I giudici di Milano hanno richiesto l’archiviazione per Marco Cappato che – con gesto studiato e propagandistico – si era autodenunciato per aver aiutato nel suicidio DJ Fabo in Svizzera, lo scorso febbraio.
L’art. 580 del codice penale recita: «Chiunque determina altri al suicidio o rafforza l’altrui proposito di suicidio, ovvero ne agevola in qualsiasi modo l’esecuzione, è punito, se il suicidio avviene, con la reclusione da cinque a dodici anni» e l’art. 101 della Costituzione dice che i giudici sono soggetti alla legge: i lettori possono trarre da sé le conclusioni.
Così come quelli che di fatto ignorano che la legge italiana vieta l’utero in affitto e l’adozione gay, così i giudici di Milano abusano del loro potere con sentenze creative che calpestano una delle regole basilari dello stato di diritto e della democrazia: la separazione dei poteri: ai magistrati spetta il potere giudiziario, quello legislativo al Parlamento.
Secondo i suddetti magistrati il suicidio assistito non viola il fondamentale e indisponibile diritto alla vita quando avviene in situazioni oggettive di malattia terminale o di sofferenza intollerabile o indegna secondo il malato stesso.
Dj Fabo non era un malato terminale. Quindi il suicidio assistito, secondo i giudici, non è un reato se il malato valuta la sua vita indegna. Se passa questo concetto, presto si “presumerà” (dalle DAT o altro) che il malato reputi la sua vita indegna e l’eutanasia, signori, è servita.
E su tale presunzione si giocheranno abusi e interpretazioni estensive, come è dimostrato in tutti i luoghi dove la cosa è già stata legalizzata. Potremo così togliere di mezzo anziani, malati e disabili che danno fastidio e costano tempo e denaro a chi li assiste e alla collettività.
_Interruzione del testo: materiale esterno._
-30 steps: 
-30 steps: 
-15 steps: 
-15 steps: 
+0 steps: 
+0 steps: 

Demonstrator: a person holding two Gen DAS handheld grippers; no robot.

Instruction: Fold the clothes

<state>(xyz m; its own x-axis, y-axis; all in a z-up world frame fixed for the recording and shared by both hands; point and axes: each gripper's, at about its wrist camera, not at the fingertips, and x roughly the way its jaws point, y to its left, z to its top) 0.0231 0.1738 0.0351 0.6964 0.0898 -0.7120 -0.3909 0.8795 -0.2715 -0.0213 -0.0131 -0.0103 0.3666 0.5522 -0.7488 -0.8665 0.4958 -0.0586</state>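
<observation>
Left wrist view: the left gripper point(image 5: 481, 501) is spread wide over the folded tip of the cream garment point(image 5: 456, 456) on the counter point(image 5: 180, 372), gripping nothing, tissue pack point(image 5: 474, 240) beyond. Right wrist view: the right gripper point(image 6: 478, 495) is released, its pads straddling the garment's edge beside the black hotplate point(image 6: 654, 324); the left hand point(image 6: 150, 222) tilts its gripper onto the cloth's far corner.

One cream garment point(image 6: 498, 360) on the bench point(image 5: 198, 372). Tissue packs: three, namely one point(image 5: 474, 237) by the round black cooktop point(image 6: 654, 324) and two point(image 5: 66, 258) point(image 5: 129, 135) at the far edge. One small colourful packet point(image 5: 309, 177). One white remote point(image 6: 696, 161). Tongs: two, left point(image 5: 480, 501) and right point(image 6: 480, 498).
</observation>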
Venerdi 5 maggio 2017, dalle ore 12 alle 14, davanti al palazzo di giustizia di Milano ci uniamo all’Associazione Ora et Labora in Difesa della Vita per partecipare a un presidio di protesta contro questa legalizzazione del suicidio assistito operata di fatto dai magistrati.
Stazioneremo o davanti all’ingresso in Corso Porta Vittoria, 22 (largo Marco Biagi) oppure davanti ad uno degli ingressi laterali (via Freguglia o via Podgora), a seconda delle disposizioni della Questura.